__Work item__.
Exactly the lines from the opening of the records through the line containing "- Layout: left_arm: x" should be copied, with both included.

__Exercise data__.
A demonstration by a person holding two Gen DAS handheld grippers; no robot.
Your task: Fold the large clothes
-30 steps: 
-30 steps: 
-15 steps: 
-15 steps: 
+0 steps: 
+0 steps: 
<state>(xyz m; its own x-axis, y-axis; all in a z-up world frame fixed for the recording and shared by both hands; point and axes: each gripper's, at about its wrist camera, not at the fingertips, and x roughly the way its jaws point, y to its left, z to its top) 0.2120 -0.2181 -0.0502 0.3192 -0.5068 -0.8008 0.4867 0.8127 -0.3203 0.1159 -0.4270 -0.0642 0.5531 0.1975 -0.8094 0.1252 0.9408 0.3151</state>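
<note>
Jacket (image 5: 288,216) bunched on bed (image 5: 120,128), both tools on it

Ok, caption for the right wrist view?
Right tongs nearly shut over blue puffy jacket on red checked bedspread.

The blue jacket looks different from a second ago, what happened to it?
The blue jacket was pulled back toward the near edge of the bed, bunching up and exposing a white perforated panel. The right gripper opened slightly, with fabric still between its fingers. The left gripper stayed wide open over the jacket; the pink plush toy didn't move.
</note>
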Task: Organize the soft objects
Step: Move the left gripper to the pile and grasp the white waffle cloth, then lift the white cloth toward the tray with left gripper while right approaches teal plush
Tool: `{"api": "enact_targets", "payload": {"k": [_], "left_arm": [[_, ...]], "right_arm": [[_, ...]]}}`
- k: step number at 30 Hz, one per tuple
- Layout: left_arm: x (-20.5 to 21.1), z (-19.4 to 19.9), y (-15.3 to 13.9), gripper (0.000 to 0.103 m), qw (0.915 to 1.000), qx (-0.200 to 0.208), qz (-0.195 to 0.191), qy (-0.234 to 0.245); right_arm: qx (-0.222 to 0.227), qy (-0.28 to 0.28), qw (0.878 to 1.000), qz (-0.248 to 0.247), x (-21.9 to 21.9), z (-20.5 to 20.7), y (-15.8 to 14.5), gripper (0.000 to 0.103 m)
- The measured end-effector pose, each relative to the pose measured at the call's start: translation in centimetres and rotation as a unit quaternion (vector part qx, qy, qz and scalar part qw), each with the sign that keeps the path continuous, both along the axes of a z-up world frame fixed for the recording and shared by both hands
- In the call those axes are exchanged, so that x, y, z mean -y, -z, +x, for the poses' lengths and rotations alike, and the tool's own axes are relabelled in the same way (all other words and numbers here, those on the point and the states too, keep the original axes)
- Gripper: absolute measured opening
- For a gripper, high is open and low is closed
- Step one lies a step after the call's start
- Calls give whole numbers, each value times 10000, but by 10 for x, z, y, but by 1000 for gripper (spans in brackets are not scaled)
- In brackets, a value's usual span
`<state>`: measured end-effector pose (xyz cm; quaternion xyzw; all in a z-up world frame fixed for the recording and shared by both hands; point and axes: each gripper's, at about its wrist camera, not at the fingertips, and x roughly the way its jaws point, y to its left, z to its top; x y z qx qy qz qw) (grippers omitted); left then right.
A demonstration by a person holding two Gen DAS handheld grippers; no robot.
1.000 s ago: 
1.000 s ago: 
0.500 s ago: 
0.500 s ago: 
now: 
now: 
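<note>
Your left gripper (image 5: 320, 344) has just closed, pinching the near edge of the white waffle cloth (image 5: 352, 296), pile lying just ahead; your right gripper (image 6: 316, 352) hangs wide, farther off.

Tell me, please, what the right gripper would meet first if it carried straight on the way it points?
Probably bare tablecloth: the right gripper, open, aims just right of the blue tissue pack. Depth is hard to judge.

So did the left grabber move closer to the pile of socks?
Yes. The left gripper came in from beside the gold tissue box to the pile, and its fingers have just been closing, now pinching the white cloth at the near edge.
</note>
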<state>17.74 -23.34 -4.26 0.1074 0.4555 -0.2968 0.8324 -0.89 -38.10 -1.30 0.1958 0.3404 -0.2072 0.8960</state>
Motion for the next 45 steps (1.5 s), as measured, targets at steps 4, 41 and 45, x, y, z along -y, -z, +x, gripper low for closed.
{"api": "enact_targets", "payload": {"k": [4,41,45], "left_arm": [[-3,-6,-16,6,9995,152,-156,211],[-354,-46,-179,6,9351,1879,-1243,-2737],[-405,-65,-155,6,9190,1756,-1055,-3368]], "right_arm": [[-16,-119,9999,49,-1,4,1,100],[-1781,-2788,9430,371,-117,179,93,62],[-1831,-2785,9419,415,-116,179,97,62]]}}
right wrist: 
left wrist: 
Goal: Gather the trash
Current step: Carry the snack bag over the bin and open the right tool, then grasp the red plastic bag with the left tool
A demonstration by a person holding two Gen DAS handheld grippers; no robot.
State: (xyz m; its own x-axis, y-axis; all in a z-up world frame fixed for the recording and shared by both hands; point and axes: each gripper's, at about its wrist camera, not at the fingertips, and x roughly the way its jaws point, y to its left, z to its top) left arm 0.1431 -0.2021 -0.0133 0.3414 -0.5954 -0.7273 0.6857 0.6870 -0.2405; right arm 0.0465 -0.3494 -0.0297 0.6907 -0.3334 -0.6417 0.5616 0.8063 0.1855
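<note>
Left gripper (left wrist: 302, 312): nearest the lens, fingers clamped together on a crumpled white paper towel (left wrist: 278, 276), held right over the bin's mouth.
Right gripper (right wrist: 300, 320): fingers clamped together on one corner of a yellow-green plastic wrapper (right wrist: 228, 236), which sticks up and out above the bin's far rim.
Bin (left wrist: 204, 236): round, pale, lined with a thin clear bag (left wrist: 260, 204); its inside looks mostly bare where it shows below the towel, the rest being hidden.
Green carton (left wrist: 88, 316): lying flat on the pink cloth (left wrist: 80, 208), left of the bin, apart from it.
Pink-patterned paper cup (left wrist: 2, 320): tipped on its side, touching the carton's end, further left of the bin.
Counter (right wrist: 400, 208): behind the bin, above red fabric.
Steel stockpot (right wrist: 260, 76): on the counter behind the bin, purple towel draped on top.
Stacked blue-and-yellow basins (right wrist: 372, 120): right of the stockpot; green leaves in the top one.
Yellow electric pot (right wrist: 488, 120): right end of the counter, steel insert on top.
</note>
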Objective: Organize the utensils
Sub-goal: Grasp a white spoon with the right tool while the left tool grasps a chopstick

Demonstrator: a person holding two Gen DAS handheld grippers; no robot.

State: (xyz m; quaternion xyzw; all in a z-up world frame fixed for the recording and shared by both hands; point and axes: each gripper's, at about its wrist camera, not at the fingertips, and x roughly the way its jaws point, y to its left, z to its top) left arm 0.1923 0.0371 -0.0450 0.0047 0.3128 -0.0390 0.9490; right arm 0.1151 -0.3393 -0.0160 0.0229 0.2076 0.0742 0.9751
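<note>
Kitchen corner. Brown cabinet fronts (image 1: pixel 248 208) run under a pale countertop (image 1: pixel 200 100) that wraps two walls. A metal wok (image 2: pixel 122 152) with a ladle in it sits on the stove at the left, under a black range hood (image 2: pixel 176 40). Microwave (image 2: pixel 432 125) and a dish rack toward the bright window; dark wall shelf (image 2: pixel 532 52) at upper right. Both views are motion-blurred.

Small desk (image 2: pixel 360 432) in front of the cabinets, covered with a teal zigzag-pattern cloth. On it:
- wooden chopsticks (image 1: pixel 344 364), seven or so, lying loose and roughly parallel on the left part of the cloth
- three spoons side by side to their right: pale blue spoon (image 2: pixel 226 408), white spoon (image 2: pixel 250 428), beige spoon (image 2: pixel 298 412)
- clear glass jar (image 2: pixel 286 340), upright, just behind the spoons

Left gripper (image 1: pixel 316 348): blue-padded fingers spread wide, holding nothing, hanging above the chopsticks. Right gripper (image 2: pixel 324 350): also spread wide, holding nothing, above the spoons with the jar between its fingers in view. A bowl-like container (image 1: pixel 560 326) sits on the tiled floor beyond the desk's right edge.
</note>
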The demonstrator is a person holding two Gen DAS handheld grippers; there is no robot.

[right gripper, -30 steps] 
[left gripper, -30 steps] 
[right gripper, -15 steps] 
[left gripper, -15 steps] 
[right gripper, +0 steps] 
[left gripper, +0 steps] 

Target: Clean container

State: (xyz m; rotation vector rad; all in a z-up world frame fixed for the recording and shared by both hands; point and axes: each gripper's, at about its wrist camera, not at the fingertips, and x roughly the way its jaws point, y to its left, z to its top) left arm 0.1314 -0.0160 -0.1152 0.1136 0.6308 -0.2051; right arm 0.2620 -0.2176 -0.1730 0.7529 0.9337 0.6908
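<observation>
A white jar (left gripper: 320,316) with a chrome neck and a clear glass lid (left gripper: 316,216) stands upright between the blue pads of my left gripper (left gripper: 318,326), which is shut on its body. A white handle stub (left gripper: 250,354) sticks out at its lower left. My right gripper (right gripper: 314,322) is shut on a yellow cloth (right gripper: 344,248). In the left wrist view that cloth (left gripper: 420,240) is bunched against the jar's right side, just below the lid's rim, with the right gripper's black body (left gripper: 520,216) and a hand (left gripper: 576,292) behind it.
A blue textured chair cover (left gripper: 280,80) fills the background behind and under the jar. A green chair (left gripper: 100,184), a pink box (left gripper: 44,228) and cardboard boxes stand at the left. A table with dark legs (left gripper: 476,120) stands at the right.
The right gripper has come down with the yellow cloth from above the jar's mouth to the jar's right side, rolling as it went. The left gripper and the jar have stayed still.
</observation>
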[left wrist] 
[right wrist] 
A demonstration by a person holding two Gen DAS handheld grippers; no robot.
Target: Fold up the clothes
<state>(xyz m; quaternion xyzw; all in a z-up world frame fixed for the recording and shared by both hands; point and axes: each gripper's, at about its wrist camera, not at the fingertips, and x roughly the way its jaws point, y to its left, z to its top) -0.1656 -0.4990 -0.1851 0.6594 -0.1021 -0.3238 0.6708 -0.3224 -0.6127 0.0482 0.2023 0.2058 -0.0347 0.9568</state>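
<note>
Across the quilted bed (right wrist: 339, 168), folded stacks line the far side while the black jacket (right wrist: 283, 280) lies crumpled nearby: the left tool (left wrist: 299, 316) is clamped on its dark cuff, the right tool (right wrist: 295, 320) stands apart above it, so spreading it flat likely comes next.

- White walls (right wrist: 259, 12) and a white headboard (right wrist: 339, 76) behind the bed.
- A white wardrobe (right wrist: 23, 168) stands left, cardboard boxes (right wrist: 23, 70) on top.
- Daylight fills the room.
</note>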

__Final answer__.
A demonstration by a person holding two Gen DAS handheld grippers; no robot.
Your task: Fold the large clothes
-30 steps: 
-30 steps: 
-15 steps: 
-15 steps: 
+0 steps: 
+0 steps: 
<state>(xyz m; its own x-axis, y-axis; all in a z-up world frame fixed for the recording and shared by both hands; point and axes: each gripper's, at about its wrist camera, not at the fingertips, and x roughly the way its jaws point, y to its left, z to its top) 0.2120 -0.2181 -0.0502 0.3192 -0.5068 -0.8008 0.4867 0.8127 -0.3203 0.1159 -0.4270 -0.0642 0.5531 0.1975 -0.8094 0.1252 0.9408 0.3151</state>
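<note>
Jacket (image 5: 288,216) bunched on bed (image 5: 120,128), both tools on it

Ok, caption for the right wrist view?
Right tongs nearly shut over blue puffy jacket on red checked bedspread.

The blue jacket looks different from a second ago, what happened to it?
The blue jacket was pulled back toward the near edge of the bed, bunching up and exposing a white perforated panel. The right gripper opened slightly, with fabric still between its fingers. The left gripper stayed wide open over the jacket; the pink plush toy didn't move.
</note>
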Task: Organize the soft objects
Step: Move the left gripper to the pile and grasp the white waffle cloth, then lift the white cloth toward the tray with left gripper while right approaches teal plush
Tool: `{"api": "enact_targets", "payload": {"k": [_], "left_arm": [[_, ...]], "right_arm": [[_, ...]]}}`
- k: step number at 30 Hz, one per tuple
- Layout: left_arm: x (-20.5 to 21.1), z (-19.4 to 19.9), y (-15.3 to 13.9), gripper (0.000 to 0.103 m), qw (0.915 to 1.000), qx (-0.200 to 0.208), qz (-0.195 to 0.191), qy (-0.234 to 0.245); right_arm: qx (-0.222 to 0.227), qy (-0.28 to 0.28), qw (0.878 to 1.000), qz (-0.248 to 0.247), x (-21.9 to 21.9), z (-20.5 to 20.7), y (-15.8 to 14.5), gripper (0.000 to 0.103 m)

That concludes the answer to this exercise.